→ Requirement
Some lines hold the string "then". Copy all of them from the material that follows.

→ Information shown
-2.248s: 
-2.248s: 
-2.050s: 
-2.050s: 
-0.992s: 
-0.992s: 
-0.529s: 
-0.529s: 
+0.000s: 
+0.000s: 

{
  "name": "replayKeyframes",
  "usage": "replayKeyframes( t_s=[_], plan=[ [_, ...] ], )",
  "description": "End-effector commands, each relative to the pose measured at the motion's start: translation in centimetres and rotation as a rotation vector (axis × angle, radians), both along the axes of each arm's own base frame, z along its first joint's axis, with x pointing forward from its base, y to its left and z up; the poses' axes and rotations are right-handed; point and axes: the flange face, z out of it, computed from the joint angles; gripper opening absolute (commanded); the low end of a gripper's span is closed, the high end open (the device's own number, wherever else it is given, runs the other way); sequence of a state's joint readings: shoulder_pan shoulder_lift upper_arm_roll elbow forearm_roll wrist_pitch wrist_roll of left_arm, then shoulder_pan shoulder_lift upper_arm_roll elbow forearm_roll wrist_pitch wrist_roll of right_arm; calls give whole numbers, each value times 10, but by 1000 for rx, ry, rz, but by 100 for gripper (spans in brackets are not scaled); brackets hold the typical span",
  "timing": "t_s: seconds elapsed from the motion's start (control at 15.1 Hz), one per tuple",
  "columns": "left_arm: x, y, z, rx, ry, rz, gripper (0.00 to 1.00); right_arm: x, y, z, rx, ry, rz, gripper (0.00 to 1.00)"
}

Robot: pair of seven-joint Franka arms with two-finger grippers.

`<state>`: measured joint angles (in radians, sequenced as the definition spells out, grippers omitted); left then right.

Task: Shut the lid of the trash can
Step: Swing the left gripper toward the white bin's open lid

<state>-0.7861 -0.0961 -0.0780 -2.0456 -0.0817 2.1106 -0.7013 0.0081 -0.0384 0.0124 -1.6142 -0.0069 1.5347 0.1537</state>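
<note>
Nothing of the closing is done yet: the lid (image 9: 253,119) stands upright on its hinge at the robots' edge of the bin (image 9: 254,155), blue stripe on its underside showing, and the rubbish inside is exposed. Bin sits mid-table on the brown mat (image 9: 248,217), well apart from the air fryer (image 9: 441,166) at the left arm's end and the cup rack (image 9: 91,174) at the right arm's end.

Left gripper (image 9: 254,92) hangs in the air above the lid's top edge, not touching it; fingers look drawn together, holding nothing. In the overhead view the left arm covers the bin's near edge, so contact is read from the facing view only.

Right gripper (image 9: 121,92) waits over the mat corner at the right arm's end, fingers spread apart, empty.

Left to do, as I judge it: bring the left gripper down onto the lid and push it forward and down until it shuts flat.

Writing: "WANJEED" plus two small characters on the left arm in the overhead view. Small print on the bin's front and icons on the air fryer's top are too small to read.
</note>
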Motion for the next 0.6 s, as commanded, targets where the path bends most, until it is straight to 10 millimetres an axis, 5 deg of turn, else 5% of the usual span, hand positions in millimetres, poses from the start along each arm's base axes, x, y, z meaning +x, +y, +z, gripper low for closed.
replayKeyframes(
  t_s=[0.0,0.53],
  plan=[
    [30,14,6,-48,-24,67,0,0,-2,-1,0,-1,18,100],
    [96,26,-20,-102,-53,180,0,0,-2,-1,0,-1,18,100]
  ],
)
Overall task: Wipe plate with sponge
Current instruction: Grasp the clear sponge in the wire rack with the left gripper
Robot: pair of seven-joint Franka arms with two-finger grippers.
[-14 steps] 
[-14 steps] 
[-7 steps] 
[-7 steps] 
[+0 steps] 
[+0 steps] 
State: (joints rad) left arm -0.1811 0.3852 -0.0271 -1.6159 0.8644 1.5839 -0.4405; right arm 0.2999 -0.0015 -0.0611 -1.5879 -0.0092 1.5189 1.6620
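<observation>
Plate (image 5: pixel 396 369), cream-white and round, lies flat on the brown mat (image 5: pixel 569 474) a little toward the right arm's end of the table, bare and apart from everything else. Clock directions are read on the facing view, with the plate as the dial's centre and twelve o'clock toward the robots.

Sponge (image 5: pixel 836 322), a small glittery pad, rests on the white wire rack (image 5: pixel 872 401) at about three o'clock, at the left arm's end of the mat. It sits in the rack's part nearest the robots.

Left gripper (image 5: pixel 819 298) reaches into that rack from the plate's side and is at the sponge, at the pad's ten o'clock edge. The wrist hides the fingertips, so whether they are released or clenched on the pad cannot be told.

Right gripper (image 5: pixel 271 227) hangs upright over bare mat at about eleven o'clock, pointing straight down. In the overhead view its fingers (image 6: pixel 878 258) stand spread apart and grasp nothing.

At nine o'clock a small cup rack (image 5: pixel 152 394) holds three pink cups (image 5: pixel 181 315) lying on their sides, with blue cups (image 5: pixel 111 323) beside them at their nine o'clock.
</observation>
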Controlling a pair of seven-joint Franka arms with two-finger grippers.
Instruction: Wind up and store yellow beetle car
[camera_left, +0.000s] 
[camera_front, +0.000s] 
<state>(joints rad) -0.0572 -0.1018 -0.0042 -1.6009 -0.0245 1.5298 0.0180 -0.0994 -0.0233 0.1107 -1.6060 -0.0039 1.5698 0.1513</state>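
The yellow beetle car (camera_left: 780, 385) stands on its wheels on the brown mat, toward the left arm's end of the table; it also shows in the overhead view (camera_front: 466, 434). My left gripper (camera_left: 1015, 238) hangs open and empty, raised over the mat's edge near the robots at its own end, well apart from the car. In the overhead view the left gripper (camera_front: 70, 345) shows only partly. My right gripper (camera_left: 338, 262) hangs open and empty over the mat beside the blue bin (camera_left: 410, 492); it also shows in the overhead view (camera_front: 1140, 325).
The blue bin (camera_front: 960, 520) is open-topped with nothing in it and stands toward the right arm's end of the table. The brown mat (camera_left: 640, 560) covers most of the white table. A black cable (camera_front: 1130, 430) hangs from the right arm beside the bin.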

→ Response area
  "description": "End-effector commands, each relative to the pose measured at the motion's start: translation in centimetres and rotation as a rotation vector (axis × angle, radians), both along the axes of each arm's own base frame, z along its first joint's axis, with x pointing forward from its base, y to its left and z up; the poses' axes and rotations are right-handed; point and axes: the flange face, z out of it, computed from the joint angles; gripper opening absolute (commanded); the low end of a gripper's span is closed, the high end open (the device's own number, wherever else it is given, runs the other way); sequence of a state's joint readings: shoulder_pan shoulder_lift upper_arm_roll elbow forearm_roll wrist_pitch wrist_roll of left_arm, then shoulder_pan shoulder_lift upper_arm_roll elbow forearm_roll wrist_pitch wrist_roll of right_arm; calls give whole numbers, each value times 10, but by 1000 for rx, ry, rz, but by 100 for gripper (spans in brackets are not scaled); brackets hold the typical span",
`<state>`: measured joint angles (in radians, sequenced as the definition spells out, grippers omitted); left then right.

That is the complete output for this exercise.